The same impulsivity is demonstrated during the holiday season, when surprise gifts are purchased in their presence. Here’s how that goes down:

Child goes shopping with Dad.

Dad tells kid not to tell Mom what her present is.

Child walks in front door from shopping with Dad.

“Mom, Dad did NOT buy you an iPad for Christmas! Bye!”

Kid runs off to play with friends.

Dad is speechless.

Mom is not surprised with a present OR by the child’s behavior, and wonders why her husband is.

  1. But perhaps the weirdest thing that my kids do is love me for me ALL of the time. Even in the morning when my hair is standing on end and last night’s makeup may or may not have been washed off. Even when I’m a coffee jerk. Even if they come home from school to find me in my PJs because I sat down to work after they left and stayed so busy I forgot to change. And even if I turn around too quickly and step on whichever child is under my feet at the moment.
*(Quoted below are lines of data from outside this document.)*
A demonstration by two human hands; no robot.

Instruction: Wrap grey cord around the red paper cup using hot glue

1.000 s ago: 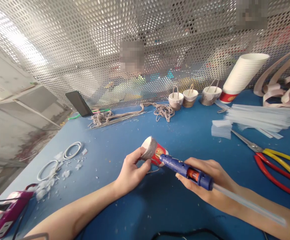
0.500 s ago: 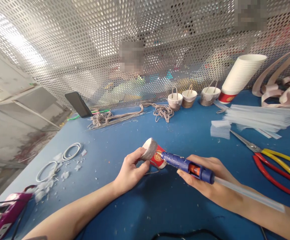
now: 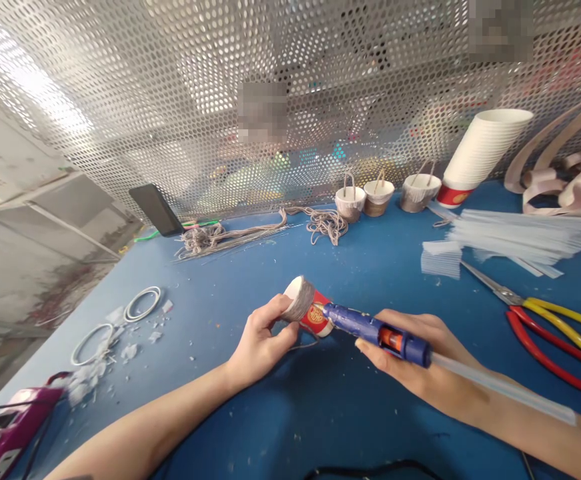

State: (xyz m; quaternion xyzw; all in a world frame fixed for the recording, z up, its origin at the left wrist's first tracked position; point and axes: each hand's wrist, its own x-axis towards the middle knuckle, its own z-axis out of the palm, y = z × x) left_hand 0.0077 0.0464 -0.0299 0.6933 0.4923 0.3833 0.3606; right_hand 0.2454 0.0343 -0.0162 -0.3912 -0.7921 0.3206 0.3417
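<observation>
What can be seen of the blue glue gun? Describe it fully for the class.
The glue gun has a scuffed blue body, apparently plastic, with an orange-red part showing through an opening near the rear. A long translucent stick protrudes behind. The right hand grips it above the blue table, hiding the handle. Its nozzle points leftward at the red cup; whether they touch is unclear.

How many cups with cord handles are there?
3, by the mesh panel: left cup near the tangled cord, middle cup between, right cup near the leaning cup stack. None looks hidden.
</observation>
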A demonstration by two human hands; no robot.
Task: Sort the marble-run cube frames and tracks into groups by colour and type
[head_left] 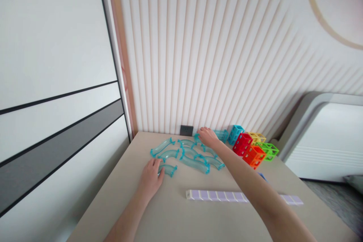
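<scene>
My left hand (151, 177) rests at the table's left side, its thumb and fingers closed around the left end of a clear teal curved track piece (169, 170). At the back, near the wall, my right hand (208, 136) has its fingers closed on another teal track piece (196, 138); its palm hides much of that piece. Between the hands lie several more translucent teal track pieces, among them a long straight one (195, 163) and a wavy one (162, 147) at the back left.
Right of my right hand stand open-framed cubes in blue (235, 135), red (242, 144), orange (254, 157), yellow and green (268, 151). A long row of purple-topped white blocks (217, 196) crosses the table (167, 215), partly behind my right forearm. A black socket (186, 130) sits on the ribbed wall.
</scene>
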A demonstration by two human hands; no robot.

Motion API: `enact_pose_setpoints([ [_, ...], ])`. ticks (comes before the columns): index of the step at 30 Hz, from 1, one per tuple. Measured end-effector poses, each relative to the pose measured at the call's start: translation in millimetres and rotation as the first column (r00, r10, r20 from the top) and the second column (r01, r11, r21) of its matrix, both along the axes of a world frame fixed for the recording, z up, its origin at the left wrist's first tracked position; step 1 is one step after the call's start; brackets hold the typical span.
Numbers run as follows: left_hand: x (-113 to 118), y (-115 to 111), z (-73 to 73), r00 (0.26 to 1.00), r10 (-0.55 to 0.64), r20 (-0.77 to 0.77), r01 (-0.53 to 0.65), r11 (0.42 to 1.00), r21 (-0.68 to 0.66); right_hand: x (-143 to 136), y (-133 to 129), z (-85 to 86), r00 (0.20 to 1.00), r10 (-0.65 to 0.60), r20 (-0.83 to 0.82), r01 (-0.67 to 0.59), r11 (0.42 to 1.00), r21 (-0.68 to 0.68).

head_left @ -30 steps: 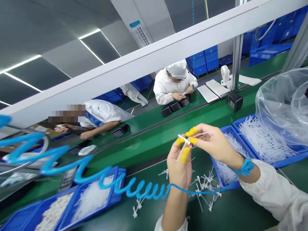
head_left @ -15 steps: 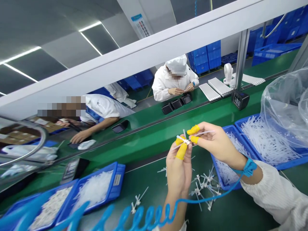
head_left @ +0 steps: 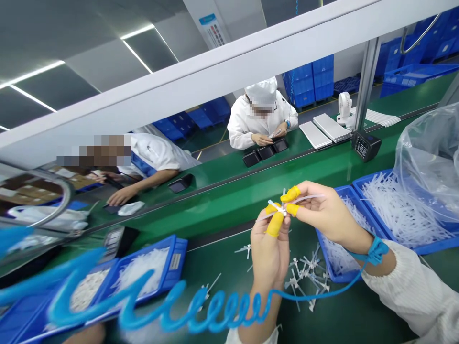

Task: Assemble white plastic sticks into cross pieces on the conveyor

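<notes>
My left hand (head_left: 270, 243), with yellow finger cots on thumb and forefinger, pinches a small white connector (head_left: 281, 209) with thin translucent tubes sticking out of it. Close against it on the right, my right hand (head_left: 317, 208), also in yellow cots, pinches a thin translucent tube (head_left: 310, 196) whose inner end is at the connector. The fingertips hide the exact joint. Below the hands on the green table lie several connector pieces with tubes (head_left: 308, 274). Another such piece (head_left: 247, 249) lies just left of my left wrist, and one more (head_left: 208, 289) lies further left.
Blue trays of tubes (head_left: 405, 210) stand at the right beside a clear plastic bag (head_left: 430, 143). Blue trays with small parts (head_left: 143, 274) stand at the left. A blue coiled cord (head_left: 215, 313) crosses the foreground from my right wrist. Two people work across the bench.
Both hands have shifted slightly right in view, and the right fingertips sit closer to the connector. The coiled cord has swung up at the left. Something skin-coloured and blurred has appeared at the bottom left.
</notes>
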State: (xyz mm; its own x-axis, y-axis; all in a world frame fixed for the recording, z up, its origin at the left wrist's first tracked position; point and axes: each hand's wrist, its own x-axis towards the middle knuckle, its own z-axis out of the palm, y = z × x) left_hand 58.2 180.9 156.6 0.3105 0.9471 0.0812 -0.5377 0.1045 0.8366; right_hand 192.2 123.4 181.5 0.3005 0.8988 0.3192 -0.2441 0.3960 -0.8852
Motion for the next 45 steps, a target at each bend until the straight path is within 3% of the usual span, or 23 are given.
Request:
enact_pose_setpoints([
  [11, 6, -18, 4.5, 0.987, 0.16, 0.013, -0.161, 0.977, 0.138, 0, -6, 7.3, 1.0, 0.001, 0.013, -0.001, 1.0, -0.009],
  [19, 0, -14, 3.1, 0.983, 0.179, -0.029, -0.163, 0.941, 0.297, 2, -12, 9.7, 0.995, -0.003, 0.101, 0.003, 1.0, 0.006],
  [28, -19, 0, -1.9, 0.938, 0.253, -0.235, -0.085, 0.829, 0.553, 8, -16, 13.5, 0.967, -0.071, 0.243, 0.069, 0.997, 0.017],
  [32, -17, 7, 2.1, 0.949, 0.227, -0.219, -0.083, 0.85, 0.521, 12, -16, 16.0, 0.954, -0.065, 0.294, 0.062, 0.998, 0.02],
  [37, -10, 3, 7.2, 0.972, 0.206, -0.109, -0.139, 0.886, 0.442, 18, -18, 19.2, 0.929, -0.128, 0.347, 0.077, 0.984, 0.158],
  [45, -5, -1, 6.2, 0.966, 0.256, -0.028, -0.212, 0.853, 0.476, 15, -15, 16.8, 0.922, -0.099, 0.374, 0.021, 0.978, 0.207],
])
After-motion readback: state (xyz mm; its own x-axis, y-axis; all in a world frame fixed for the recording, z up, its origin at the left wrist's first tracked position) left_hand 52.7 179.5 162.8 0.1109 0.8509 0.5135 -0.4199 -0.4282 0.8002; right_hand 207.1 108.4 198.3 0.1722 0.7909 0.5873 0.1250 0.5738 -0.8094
Their love is truly unconditional and without judgment. Ok, they may judge the PJs a little, but they’re so extremely careful with my feelings and pure with their adoration that I can handle it. Maybe it’s because I’m the only person in the house who can actually find what no one else can, or maybe it’s because of those really great pores, but their love, loyalty, and faith in me makes all of their weirdness worthwhile. Well, almost all of it. This girl still needs to go to the bathroom alone.